• _PROMPT_
Which lines below fall between the one containing "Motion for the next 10" and the one containing "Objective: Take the"? Repeat them exactly, counting both of those lines, and add nothing else.

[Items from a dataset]
>>>>
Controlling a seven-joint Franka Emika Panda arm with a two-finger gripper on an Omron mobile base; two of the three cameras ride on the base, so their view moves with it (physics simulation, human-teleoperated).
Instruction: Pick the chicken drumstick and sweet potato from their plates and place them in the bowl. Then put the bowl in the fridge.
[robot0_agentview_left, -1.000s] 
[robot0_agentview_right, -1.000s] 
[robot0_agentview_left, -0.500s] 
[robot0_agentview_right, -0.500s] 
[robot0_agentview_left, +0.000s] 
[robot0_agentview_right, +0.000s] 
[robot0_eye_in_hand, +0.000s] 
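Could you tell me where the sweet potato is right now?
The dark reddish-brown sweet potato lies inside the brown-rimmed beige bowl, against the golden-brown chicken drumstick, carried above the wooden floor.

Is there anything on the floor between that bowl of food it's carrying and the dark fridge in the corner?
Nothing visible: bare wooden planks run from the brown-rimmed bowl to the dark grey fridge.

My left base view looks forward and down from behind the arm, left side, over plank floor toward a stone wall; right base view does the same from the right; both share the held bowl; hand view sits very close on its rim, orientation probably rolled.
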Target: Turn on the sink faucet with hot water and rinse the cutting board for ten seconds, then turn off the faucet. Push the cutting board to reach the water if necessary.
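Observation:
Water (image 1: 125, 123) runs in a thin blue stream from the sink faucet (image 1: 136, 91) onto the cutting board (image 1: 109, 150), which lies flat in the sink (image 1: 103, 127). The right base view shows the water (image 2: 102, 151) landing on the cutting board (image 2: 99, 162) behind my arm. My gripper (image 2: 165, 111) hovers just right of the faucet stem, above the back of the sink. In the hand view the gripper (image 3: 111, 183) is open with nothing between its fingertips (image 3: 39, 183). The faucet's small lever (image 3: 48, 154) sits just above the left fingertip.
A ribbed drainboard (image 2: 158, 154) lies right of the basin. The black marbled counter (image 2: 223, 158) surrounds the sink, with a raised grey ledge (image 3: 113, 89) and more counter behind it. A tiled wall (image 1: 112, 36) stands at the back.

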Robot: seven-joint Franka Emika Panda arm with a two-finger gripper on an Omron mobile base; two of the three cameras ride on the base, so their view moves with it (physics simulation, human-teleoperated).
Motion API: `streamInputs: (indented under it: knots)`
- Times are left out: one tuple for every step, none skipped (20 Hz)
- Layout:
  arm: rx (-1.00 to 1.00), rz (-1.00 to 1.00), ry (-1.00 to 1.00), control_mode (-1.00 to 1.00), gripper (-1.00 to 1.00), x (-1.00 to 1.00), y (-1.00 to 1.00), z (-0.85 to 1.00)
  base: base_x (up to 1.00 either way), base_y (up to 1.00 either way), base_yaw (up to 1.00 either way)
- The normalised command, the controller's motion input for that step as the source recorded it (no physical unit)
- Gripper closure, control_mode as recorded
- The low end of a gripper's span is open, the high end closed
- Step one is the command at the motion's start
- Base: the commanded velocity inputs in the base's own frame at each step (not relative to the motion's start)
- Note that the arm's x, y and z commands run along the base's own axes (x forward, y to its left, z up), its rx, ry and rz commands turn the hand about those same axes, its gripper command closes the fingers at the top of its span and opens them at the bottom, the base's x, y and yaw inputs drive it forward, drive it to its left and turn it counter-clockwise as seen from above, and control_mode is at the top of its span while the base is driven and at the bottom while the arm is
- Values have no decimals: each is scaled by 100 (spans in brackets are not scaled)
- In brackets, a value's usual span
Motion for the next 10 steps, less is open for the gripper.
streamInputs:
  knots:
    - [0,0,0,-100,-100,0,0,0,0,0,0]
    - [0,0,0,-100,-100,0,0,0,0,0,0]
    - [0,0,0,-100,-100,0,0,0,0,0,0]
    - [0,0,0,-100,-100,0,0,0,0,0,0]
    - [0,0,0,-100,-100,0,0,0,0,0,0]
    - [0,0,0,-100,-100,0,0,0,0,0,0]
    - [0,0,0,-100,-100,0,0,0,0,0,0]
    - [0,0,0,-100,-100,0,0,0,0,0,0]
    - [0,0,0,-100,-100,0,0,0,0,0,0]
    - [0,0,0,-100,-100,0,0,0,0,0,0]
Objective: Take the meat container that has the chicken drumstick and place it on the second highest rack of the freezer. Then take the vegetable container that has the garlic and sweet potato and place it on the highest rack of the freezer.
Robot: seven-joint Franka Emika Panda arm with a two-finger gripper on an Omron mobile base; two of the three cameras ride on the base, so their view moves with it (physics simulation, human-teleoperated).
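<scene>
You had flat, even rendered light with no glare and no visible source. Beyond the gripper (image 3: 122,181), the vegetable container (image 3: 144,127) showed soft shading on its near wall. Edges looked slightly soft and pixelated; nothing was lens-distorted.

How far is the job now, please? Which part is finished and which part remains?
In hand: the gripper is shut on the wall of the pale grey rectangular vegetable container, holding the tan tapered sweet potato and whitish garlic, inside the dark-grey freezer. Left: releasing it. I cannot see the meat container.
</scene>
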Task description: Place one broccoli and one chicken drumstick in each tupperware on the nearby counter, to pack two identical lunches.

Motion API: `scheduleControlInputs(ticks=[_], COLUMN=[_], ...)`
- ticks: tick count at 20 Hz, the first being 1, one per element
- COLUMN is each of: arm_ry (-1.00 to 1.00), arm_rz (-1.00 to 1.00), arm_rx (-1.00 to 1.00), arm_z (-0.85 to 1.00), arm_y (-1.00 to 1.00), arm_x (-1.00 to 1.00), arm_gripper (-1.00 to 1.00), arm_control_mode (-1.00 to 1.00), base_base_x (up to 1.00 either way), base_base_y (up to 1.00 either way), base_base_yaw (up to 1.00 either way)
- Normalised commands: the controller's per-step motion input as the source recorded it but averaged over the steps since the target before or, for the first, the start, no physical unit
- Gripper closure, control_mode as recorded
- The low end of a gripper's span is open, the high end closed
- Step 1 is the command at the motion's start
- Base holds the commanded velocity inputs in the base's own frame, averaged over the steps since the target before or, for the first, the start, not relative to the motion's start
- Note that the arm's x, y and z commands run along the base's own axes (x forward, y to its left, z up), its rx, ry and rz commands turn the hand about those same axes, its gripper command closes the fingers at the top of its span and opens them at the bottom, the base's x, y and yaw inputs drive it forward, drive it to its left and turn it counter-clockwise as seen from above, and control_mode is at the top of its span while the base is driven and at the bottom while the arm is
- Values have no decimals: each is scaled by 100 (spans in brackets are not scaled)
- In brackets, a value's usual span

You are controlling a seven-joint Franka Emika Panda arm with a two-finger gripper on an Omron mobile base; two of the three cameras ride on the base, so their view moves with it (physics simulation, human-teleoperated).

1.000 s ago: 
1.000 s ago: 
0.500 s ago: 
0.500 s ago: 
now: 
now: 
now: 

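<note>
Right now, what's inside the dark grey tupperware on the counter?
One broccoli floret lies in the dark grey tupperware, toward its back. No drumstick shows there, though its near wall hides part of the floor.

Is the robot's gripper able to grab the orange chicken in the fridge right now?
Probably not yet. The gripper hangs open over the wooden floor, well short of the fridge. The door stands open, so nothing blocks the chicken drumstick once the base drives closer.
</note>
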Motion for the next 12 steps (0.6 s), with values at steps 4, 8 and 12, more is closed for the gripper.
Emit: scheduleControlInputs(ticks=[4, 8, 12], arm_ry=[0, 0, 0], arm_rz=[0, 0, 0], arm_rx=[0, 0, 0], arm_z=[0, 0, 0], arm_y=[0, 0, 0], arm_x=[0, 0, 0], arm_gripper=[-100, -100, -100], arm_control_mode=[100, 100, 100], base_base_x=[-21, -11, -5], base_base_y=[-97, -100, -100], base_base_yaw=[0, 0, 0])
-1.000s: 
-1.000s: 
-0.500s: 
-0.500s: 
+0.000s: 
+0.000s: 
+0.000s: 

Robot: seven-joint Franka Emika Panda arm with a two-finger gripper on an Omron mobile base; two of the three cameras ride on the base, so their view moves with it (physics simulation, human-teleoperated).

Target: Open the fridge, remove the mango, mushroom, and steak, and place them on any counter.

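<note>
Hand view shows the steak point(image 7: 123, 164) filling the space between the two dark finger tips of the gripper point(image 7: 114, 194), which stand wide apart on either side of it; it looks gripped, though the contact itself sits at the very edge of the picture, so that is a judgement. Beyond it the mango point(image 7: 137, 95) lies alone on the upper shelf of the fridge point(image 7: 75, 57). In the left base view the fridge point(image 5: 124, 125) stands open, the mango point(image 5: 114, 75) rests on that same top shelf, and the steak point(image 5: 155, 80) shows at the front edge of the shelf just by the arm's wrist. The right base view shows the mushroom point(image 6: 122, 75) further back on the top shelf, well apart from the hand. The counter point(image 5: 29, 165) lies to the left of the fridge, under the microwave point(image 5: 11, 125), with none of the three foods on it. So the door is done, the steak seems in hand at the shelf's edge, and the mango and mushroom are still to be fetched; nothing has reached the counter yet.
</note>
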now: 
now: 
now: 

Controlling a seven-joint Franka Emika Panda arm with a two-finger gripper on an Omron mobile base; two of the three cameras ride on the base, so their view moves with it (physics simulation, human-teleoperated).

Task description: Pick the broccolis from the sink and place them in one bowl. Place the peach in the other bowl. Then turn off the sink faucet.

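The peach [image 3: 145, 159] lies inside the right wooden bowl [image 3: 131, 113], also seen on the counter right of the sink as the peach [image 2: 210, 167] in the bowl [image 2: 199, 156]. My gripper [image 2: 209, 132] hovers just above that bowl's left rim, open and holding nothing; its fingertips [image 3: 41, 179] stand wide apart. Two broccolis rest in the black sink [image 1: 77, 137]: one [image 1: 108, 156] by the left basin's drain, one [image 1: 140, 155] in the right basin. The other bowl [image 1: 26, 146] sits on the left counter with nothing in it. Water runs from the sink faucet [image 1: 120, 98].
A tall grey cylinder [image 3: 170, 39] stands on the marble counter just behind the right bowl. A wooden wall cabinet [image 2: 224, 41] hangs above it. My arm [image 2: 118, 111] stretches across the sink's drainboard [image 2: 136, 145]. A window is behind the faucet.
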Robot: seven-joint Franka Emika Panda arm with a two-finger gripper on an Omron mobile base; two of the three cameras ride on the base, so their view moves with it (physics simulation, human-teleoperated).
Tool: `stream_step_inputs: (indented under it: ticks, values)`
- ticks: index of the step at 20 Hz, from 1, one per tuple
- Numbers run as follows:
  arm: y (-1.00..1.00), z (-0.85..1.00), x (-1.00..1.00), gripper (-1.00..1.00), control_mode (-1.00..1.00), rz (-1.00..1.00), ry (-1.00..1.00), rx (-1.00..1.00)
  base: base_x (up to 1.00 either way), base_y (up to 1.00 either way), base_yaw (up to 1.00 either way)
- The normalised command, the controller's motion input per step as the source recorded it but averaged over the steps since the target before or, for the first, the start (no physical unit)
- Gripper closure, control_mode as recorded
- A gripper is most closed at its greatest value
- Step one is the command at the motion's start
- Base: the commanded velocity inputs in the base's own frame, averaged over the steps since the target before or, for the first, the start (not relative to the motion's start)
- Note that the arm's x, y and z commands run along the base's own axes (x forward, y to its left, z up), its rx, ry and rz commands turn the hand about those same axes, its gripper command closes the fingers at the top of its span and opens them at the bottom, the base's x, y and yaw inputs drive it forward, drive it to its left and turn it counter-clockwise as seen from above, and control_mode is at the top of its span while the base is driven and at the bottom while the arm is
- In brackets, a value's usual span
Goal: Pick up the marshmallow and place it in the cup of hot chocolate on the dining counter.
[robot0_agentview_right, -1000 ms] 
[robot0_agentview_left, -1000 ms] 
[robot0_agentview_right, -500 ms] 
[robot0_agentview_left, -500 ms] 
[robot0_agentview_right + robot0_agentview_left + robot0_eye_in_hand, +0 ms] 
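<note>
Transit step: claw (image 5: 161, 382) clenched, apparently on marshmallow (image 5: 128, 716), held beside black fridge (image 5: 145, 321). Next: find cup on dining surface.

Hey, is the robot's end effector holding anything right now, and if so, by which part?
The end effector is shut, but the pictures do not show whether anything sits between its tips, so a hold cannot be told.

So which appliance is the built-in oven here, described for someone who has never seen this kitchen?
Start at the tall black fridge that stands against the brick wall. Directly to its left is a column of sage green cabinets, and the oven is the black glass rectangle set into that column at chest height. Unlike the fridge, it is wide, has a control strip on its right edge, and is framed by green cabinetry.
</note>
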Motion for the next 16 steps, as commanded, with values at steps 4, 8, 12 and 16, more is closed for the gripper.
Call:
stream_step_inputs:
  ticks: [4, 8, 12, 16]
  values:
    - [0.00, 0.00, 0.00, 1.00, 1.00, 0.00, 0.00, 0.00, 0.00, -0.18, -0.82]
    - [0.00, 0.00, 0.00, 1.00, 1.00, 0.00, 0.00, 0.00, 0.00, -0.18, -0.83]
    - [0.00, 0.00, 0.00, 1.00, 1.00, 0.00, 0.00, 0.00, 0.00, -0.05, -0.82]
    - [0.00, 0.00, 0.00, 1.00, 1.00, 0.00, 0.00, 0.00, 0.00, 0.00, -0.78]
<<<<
• _SOLUTION TO THIS TASK_
Motion for the next 10 steps, less is open for the gripper.
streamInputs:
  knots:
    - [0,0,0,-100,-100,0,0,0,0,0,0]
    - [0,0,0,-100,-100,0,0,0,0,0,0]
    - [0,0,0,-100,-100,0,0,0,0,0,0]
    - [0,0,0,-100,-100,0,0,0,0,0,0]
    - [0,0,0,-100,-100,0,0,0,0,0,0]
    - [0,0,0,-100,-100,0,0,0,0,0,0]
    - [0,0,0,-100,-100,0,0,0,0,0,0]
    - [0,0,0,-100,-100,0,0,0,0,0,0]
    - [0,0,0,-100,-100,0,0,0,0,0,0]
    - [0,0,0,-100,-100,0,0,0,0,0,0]
Objective: Take the meat container that has the chicken drumstick and place it on the second highest rack of the freezer. Then take the vegetable container that has the garlic and sweet potato and place it on the highest rack of the freezer.

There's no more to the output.